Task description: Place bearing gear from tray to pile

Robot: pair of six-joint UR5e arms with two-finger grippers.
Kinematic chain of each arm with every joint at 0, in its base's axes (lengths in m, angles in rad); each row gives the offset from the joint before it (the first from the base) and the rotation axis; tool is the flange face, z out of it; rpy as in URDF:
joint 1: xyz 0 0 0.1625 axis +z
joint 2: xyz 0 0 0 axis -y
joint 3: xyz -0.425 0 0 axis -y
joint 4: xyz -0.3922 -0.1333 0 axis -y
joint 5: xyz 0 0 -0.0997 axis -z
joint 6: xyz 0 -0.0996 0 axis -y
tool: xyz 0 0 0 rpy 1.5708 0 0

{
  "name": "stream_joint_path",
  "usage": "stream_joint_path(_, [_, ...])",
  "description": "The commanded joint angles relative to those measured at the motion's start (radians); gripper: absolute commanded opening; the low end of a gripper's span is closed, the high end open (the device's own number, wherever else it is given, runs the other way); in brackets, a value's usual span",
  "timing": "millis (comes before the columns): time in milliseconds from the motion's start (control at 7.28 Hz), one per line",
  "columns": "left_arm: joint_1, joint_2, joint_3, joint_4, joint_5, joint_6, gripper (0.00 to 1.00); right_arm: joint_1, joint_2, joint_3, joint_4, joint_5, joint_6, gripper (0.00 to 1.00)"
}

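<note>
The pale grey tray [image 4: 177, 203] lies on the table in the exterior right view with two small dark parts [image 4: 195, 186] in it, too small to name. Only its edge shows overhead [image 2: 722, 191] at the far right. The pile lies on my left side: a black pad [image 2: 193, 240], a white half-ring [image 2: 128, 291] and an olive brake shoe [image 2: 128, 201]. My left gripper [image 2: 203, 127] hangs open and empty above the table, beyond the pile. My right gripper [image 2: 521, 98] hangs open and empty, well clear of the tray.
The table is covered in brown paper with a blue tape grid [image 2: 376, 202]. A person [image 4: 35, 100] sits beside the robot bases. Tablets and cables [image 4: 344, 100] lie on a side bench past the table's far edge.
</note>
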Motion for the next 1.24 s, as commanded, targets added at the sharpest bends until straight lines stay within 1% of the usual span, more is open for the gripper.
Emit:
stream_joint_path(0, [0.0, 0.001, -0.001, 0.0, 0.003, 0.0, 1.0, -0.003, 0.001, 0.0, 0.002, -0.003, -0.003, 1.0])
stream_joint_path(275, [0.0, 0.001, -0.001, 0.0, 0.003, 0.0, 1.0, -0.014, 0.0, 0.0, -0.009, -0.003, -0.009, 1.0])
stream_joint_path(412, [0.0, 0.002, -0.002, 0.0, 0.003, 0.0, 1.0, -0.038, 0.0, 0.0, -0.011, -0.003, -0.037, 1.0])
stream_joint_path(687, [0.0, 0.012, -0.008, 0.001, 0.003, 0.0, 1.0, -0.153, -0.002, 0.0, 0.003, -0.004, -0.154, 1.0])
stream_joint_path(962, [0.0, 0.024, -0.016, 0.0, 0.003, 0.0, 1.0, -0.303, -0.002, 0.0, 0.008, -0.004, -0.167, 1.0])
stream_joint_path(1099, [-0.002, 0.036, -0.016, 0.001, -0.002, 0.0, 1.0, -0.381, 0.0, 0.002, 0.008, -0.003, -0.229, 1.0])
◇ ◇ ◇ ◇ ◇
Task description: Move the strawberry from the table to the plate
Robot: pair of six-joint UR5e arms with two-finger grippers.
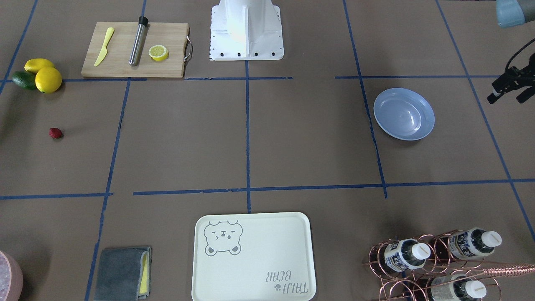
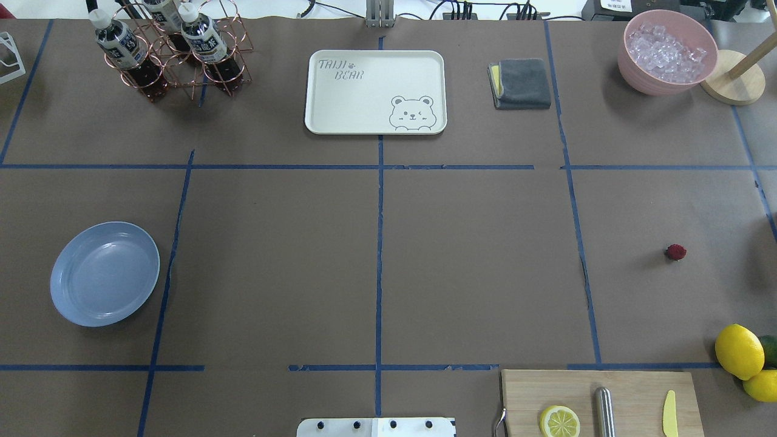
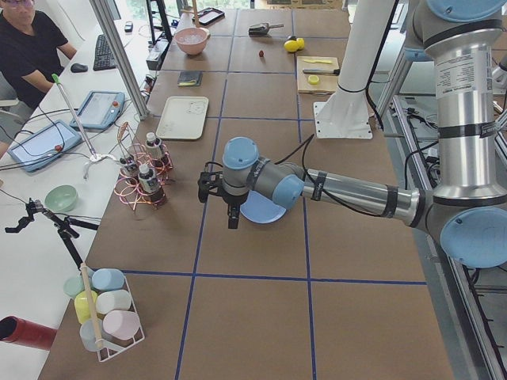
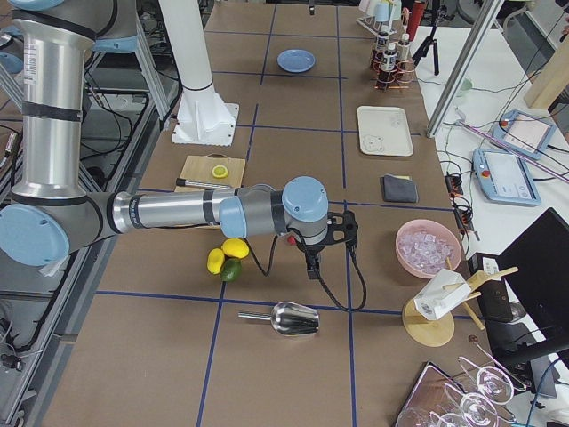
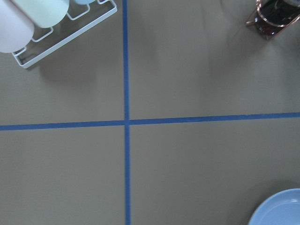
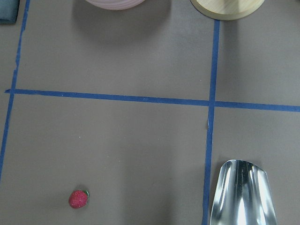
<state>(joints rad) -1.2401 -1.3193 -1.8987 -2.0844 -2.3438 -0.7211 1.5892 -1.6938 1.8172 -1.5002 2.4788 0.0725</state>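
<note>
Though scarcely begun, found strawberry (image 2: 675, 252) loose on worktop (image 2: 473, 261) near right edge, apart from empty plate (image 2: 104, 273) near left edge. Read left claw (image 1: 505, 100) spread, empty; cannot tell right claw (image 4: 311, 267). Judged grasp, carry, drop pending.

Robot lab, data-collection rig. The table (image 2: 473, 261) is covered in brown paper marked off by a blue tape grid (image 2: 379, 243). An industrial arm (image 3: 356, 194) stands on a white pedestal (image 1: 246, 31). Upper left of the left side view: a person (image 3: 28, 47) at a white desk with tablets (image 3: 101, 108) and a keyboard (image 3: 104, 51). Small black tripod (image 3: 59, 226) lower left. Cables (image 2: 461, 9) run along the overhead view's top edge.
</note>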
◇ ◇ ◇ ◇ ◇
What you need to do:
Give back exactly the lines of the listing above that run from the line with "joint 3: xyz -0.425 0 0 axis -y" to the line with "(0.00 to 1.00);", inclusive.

Exercise output:
joint 3: xyz -0.425 0 0 axis -y
joint 4: xyz -0.3922 -0.1333 0 axis -y
joint 5: xyz 0 0 -0.0997 axis -z
joint 6: xyz 0 -0.0996 0 axis -y
tool: xyz 0 0 0 rpy 1.5708 0 0

{
  "name": "stream_joint_path",
  "usage": "stream_joint_path(_, [_, ...])",
  "description": "The commanded joint angles relative to those measured at the motion's start (radians); gripper: absolute commanded opening; the low end of a gripper's span is closed, the high end open (the device's own number, wherever else it is given, runs the other way); in brackets, a value's usual span",
  "timing": "millis (comes before the columns): time in milliseconds from the motion's start (control at 7.28 Hz), one per line",
  "columns": "left_arm: joint_1, joint_2, joint_3, joint_4, joint_5, joint_6, gripper (0.00 to 1.00); right_arm: joint_1, joint_2, joint_3, joint_4, joint_5, joint_6, gripper (0.00 to 1.00)"

The exercise is done; no more work remains.